Answer :
To determine which equation best models the given data set, let's examine each option step-by-step and compare their residuals.
1. Equation A: [tex]\( y = 2x + 17 \)[/tex]
- Here, for each [tex]\( x \)[/tex] value given in the table, compute [tex]\( y \)[/tex] using the equation [tex]\( y = 2x + 17 \)[/tex].
- Then, compare the computed [tex]\( y \)[/tex] with the actual [tex]\( y \)[/tex] values from the table and calculate the sum of the squared differences (residuals) between the actual and computed [tex]\( y \)[/tex] values.

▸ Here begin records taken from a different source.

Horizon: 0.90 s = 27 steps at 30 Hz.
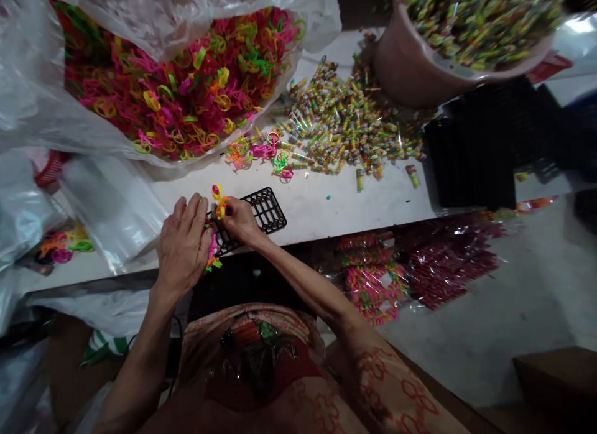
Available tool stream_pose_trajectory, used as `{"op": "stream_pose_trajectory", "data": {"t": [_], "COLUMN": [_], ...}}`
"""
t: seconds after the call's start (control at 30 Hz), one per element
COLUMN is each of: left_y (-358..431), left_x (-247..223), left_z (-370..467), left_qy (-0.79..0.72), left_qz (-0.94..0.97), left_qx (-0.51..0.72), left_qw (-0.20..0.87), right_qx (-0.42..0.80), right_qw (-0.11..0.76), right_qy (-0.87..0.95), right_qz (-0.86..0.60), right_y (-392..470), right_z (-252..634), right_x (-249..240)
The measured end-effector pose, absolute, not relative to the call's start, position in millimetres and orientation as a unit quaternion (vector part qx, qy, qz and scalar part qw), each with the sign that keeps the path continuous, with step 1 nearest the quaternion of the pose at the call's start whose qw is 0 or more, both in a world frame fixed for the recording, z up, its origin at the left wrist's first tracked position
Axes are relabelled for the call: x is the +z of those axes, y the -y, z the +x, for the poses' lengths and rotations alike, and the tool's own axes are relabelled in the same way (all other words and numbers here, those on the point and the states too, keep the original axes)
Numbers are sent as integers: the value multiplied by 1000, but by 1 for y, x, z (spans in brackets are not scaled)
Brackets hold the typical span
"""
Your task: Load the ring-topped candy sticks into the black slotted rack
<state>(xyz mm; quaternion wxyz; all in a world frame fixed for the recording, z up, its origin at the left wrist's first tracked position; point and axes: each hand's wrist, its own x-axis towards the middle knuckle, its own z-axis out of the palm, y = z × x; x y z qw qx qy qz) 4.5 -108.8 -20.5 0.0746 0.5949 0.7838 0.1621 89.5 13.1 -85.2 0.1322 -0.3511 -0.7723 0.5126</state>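
A black slotted plastic tray [268, 210] lies near the front edge of the white table. My left hand [184, 244] rests flat over its left end, fingers stretched out, with small pink and green plastic pieces [213, 257] showing beside the thumb. Over the tray, my right hand [240, 221] pinches a yellow and orange plastic piece [221, 207]. Part of the tray's left end is hidden under my left hand. Behind the tray sit a few loose pink, orange and green plastic pieces [265, 149].
A large clear bag [41, 123] of colourful plastic pieces fills the back left. Small candy-like tubes [336, 120] are heaped at the back, beside a pink tub [405, 67]. Black trays [471, 154] stack at right. Clear bags [114, 204] lie left; filled packets [377, 285] sit below the table.
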Motion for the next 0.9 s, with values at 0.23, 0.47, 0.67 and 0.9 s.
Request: {"op": "stream_pose_trajectory", "data": {"t": [0.23,0.47,0.67,0.9], "left_y": [107,107,106,108], "left_x": [-20,-16,-18,-6], "left_z": [7,7,6,13], "left_qy": [-790,-792,-792,-800], "left_qz": [589,591,584,583], "left_qx": [150,130,157,136], "left_qw": [81,84,80,41], "right_qx": [374,344,232,119], "right_qw": [16,-25,23,-80], "right_qy": [891,913,878,882], "right_qz": [-257,-221,-418,-448], "right_y": [-15,-11,-96,-145], "right_z": [97,92,152,182], "right_x": [-63,-55,-35,-38]}}
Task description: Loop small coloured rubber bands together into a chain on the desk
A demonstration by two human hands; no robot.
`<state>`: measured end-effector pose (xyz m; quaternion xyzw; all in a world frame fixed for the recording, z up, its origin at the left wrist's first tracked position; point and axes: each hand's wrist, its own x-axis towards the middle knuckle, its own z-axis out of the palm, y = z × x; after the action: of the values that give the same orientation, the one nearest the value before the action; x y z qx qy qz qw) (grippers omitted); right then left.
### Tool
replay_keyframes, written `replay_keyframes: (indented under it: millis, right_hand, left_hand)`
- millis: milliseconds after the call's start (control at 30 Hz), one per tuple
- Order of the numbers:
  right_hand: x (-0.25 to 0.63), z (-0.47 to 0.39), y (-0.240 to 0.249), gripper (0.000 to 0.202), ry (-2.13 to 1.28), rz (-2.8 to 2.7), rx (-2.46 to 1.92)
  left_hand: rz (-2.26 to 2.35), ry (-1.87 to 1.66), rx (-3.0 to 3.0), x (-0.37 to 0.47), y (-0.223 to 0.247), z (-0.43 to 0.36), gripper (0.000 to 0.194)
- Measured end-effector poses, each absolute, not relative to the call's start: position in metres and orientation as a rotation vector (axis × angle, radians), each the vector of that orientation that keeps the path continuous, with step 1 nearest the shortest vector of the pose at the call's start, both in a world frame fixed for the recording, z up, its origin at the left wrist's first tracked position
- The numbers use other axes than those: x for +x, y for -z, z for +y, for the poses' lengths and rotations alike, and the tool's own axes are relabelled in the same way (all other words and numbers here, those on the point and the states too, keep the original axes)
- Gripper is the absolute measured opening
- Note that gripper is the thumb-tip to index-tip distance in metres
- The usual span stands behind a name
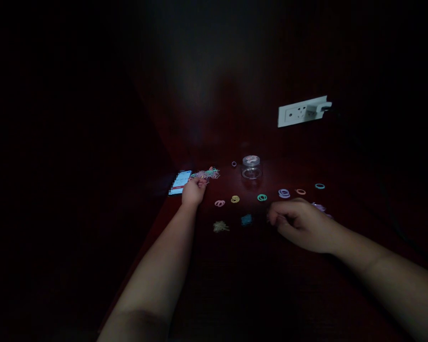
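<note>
My left hand [194, 191] is closed, its fingertips pinched at the near edge of a mixed pile of small pink, white and green elastic bands [211, 173]. What it pinches is too small to make out. My right hand [301, 223] has its fingers curled together above the table, right of a small blue heap of bands [246, 219]. A faint pinkish bit shows by its fingertips, but I cannot tell whether it is held. A pale yellow heap [220, 226] lies further left. Behind runs a row of hair ties: pink [219, 203], yellow [235, 199], green [262, 197], purple [284, 193], orange [300, 192] and blue [320, 186].
A clear lidded jar [251, 168] stands at the back, a small dark ring [234, 164] beside it. A lit phone [180, 182] lies left of my left hand. Purple bands [319, 207] lie partly behind my right hand. A wall socket [302, 112] holds a plug.
</note>
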<state>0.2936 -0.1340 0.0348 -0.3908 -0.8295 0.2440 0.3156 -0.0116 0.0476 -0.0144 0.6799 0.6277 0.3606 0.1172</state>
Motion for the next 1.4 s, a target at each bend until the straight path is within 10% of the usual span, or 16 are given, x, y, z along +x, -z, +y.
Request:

2. Equation B: [tex]\( y = 11\sqrt{x - 0.3} + 4.3 \)[/tex]
- For each [tex]\( x \)[/tex] value given in the table, compute [tex]\( y \)[/tex] using the equation [tex]\( y = 11\sqrt{x - 0.3} + 4.3 \)[/tex].
- Compare the computed [tex]\( y \)[/tex] with the actual [tex]\( y \)[/tex] values from the table and calculate the sum of the squared differences (residuals).
3. Equation C: [tex]\( y = 2x - 17 \)[/tex]
- For each [tex]\( x \)[/tex] value, compute [tex]\( y \)[/tex] using [tex]\( y = 2x - 17 \)[/tex].
- Compare the computed [tex]\( y \)[/tex] with the actual [tex]\( y \)[/tex] values and calculate the sum of the squared residuals.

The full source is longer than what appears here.